:: WHAT YOU HAVE TO DO ::
Below are the records; repeat exactly their lines between the line holding "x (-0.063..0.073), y" and the line holding "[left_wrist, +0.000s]", inclusive, skipping the pictures.

:: EXERCISE INPUTS ::
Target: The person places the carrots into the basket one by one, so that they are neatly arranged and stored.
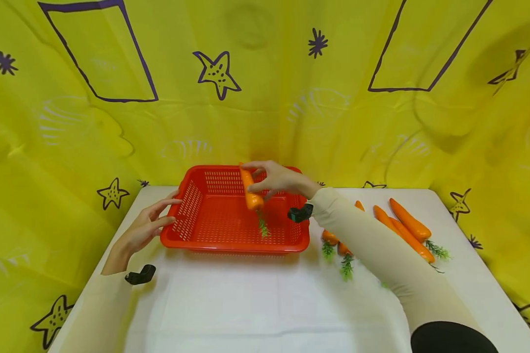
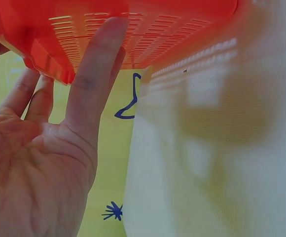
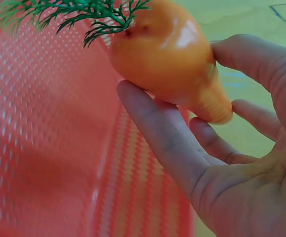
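Observation:
A red plastic basket (image 1: 229,247) with slotted walls stands toward the back of the table. My left hand (image 1: 145,225) holds its left rim, and in the left wrist view the fingers (image 2: 86,86) lie against the outer wall. Over the basket, my right hand (image 1: 276,179) pinches an orange carrot (image 1: 249,189) between thumb and fingers. The carrot is tilted, its thick end toward me and its green leafy top (image 1: 263,225) hanging over the basket floor. In the right wrist view, the fingers (image 3: 167,138) support the carrot from one side.
Several more carrots (image 1: 408,220) with green tops lie on the white table (image 1: 229,304) at the right. My right sleeve (image 1: 371,245) crosses above and partly hides them. Behind the table hangs a yellow curtain (image 1: 265,117) with drawn stars.

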`<state>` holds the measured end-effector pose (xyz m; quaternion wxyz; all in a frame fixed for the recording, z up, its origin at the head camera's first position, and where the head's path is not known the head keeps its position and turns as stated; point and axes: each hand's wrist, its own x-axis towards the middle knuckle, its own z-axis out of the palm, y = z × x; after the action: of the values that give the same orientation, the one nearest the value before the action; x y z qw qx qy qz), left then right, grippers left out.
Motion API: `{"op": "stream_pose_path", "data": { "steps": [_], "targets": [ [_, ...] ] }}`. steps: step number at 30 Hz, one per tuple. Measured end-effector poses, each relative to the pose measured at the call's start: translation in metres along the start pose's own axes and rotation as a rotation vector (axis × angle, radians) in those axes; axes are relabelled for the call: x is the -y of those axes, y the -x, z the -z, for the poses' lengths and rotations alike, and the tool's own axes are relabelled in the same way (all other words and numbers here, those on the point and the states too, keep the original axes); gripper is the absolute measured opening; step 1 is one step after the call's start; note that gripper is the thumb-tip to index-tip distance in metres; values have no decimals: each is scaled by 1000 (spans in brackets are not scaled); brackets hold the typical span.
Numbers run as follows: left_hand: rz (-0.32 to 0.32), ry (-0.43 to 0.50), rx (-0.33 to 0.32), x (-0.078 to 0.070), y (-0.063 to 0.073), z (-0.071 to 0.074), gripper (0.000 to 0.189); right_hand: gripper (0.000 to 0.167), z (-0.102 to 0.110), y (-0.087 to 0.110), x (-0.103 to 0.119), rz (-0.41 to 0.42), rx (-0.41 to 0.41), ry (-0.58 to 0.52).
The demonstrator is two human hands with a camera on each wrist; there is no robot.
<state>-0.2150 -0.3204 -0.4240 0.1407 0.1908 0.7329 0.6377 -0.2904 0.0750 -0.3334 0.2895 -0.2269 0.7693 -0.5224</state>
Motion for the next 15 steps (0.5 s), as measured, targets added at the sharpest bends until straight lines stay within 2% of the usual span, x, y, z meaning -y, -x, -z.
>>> {"op": "stream_pose_path", "data": {
  "steps": [8,15],
  "targets": [
    [13,-10,-20,0,1,1,45,75,-43,-59,-10,-42,43,-37],
    [23,0,-27,-1,0,-1,47,74,-72,-92,-21,-101,38,-79]
  ]
}}
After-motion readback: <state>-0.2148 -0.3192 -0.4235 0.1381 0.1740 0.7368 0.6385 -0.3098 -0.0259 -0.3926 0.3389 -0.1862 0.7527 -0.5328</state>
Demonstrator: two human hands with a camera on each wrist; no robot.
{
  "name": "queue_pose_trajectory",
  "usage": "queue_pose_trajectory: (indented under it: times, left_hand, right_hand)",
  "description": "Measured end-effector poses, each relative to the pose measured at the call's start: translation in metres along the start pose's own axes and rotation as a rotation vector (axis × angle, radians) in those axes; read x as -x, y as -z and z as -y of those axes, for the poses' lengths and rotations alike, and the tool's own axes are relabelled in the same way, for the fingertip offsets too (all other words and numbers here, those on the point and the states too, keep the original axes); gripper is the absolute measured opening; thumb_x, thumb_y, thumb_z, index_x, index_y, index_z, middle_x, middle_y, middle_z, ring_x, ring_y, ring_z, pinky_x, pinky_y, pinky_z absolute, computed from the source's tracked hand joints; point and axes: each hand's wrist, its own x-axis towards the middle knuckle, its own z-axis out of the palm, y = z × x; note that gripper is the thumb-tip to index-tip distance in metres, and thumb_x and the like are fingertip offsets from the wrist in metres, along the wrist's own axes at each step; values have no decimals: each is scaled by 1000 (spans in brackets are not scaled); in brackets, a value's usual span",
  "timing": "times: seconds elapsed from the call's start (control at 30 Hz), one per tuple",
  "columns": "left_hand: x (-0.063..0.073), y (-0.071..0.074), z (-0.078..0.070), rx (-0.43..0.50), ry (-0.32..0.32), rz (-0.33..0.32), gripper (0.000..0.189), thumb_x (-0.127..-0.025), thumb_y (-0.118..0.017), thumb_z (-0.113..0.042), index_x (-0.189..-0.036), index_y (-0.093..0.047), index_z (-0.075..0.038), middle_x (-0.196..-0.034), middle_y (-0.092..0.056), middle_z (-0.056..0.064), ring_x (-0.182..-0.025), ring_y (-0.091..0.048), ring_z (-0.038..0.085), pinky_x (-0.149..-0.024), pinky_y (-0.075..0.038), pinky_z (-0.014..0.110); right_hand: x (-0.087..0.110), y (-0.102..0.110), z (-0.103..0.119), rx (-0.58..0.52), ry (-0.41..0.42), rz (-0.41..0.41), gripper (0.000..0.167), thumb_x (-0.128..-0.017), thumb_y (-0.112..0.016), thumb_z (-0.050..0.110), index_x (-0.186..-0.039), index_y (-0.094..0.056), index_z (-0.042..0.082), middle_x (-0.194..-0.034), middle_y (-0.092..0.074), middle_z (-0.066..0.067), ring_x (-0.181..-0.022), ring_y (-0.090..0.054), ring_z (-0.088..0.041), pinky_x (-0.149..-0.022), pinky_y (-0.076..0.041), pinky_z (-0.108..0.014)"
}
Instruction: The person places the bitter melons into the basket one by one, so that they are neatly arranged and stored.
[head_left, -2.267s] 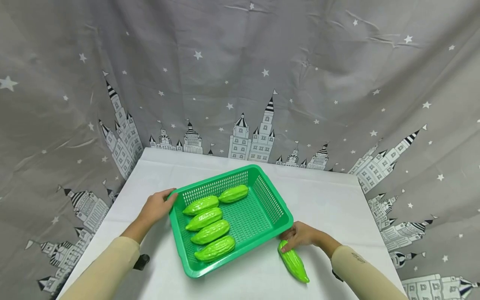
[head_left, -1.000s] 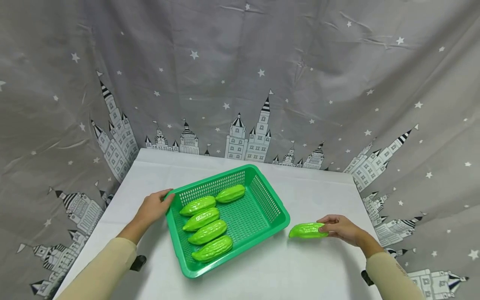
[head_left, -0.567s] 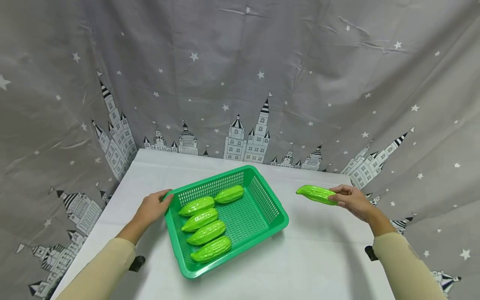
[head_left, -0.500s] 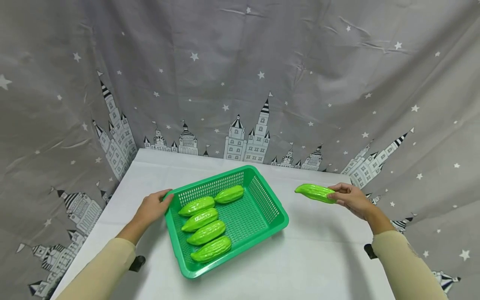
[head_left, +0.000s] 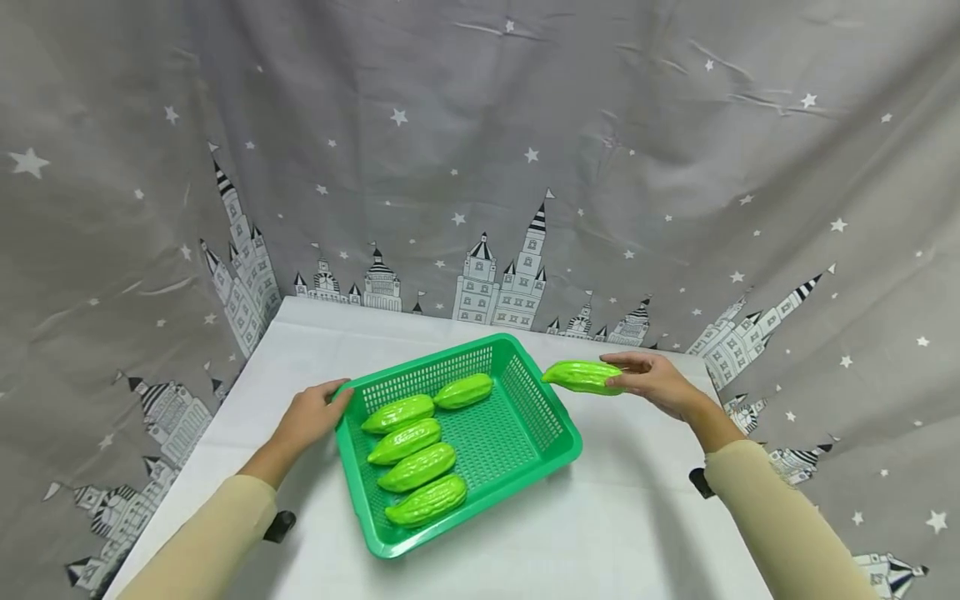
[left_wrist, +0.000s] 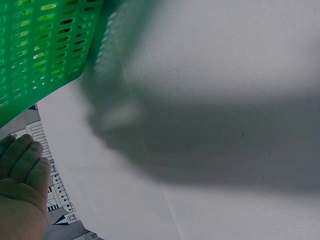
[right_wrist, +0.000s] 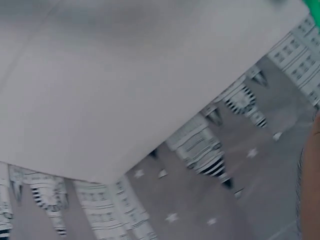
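My right hand (head_left: pixel 651 382) pinches a bright green bitter melon (head_left: pixel 581 377) by one end. Its pointed tip reaches left, overlapping the right rim of the green plastic basket (head_left: pixel 491 504) in the head view. At the basket's left corner, my left hand (head_left: pixel 309 419) holds the rim. The left wrist view has the left hand (left_wrist: pixel 22 182) low at the left, several fingers extended, below the perforated basket wall (left_wrist: pixel 42 50). Inside the basket lie several more bitter melons (head_left: pixel 417 467), most lined up along the left, with one bitter melon (head_left: pixel 464 390) near the back wall.
The basket stands at an angle on a white-covered table (head_left: pixel 585 533). Behind and beside it hangs a grey curtain (head_left: pixel 450 100) printed with castles and stars. The right wrist view shows mostly the white tabletop (right_wrist: pixel 115 85) and its edge.
My right hand has picked the bitter melon up from the table right of the basket, raised it, then carried it left to the basket's right rim. The left hand stays at its corner.
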Motion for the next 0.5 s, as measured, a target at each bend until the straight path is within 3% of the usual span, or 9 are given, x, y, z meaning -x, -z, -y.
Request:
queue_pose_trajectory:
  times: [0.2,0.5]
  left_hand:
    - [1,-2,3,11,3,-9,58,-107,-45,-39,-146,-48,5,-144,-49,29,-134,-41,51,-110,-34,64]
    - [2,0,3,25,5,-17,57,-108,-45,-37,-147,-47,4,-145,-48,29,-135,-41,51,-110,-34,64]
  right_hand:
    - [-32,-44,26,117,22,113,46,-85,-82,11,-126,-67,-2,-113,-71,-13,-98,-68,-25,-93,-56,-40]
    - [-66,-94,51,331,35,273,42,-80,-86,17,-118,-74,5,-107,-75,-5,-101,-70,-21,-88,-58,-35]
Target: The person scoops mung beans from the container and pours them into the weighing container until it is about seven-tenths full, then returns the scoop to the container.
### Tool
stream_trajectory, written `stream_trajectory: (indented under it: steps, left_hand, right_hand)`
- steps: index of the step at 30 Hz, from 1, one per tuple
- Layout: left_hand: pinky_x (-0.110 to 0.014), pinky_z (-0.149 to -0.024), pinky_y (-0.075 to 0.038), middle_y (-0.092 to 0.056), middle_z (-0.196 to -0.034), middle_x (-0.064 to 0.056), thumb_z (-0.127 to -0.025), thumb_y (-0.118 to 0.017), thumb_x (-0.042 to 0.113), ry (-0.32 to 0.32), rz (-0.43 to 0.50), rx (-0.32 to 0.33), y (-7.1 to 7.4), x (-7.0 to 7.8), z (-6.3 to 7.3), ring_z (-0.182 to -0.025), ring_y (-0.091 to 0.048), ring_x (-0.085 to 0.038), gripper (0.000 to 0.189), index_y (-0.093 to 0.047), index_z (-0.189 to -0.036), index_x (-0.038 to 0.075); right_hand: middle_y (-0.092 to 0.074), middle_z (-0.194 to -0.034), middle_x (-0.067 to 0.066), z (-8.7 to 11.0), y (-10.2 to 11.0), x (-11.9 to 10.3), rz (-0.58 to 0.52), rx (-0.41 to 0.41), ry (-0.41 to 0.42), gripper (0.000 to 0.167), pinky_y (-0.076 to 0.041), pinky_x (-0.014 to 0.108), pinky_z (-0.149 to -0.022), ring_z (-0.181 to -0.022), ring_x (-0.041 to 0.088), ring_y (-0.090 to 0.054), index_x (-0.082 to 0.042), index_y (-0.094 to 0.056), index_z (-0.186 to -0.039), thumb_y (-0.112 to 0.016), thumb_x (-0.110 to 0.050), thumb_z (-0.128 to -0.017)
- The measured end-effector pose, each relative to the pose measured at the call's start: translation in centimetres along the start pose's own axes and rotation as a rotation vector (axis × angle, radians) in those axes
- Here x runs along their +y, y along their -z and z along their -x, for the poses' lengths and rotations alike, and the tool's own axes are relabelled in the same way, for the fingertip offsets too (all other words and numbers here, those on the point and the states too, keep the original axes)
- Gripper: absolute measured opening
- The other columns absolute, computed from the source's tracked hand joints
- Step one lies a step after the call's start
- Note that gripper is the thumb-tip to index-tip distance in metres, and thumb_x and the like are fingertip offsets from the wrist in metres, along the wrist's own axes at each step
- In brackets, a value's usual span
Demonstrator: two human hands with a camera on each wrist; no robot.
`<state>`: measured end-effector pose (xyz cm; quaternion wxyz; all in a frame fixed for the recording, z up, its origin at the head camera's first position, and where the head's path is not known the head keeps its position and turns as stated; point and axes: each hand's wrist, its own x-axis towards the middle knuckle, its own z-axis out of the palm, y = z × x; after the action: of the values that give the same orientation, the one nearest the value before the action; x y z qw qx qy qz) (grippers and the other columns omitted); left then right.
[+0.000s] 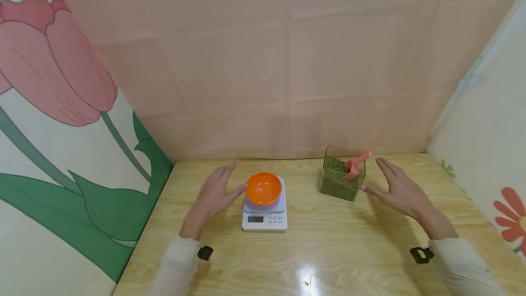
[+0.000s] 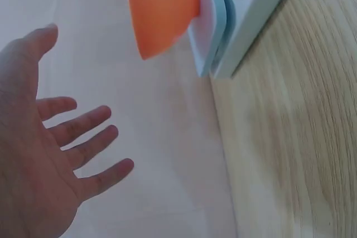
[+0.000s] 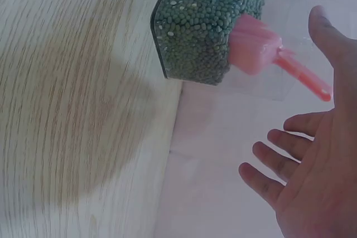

:: OUTPUT OF THE EXERCISE ::
  "columns": "left_hand: x (-0.063..0.073), y (-0.071..0.074), z (-0.078..0.070), rx (-0.43..0.50), ry (-0.32..0.32), rz (-0.33..0.32), gripper (0.000..0.189), thumb_x (-0.127..-0.025), thumb_y (-0.118..0.017), thumb_z (-0.113..0.042), index_x (-0.189..-0.036), index_y (-0.093..0.047), index_z (-0.075..0.038), middle_x (-0.196..-0.034), middle_y (-0.092..0.056), middle_z (-0.056..0.064), ring_x (-0.182..-0.025), ring_y (-0.091..0.048), ring_z (-0.038..0.085), pinky_x (-0.149..-0.024), pinky_y (-0.075..0.038), pinky_z (-0.014..0.110); right_hand: x (-0.087..0.110), y (-0.102..0.110), z (-0.103..0.119), rx (-0.58..0.52), ry (-0.41..0.42), rz (-0.41..0.41), gripper (0.000..0.167), thumb_x (-0.128..-0.017), thumb_y (-0.112..0.016), thumb_z (-0.050..0.110), index_x (-0.186..-0.039), index_y (-0.094..0.056), index_z (-0.042..0.082), middle_x (-0.194..-0.034), middle_y (-0.092..0.074), middle_z (-0.066..0.067), ring_x (-0.181..-0.022), ring_y (-0.090..0.054), ring_z (-0.088..0.041), pinky_x (-0.149..-0.022), pinky_y (-0.076..0.041), pinky_z (-0.108..0.014)"
}
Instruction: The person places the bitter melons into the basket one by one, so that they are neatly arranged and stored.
[head_left, -2.267s] 
[head_left, -1.000s] 
[head_left, -0.567s] 
[head_left, -0.500s] 
[head_left, +0.000s] 
[left_wrist, +0.000s] 

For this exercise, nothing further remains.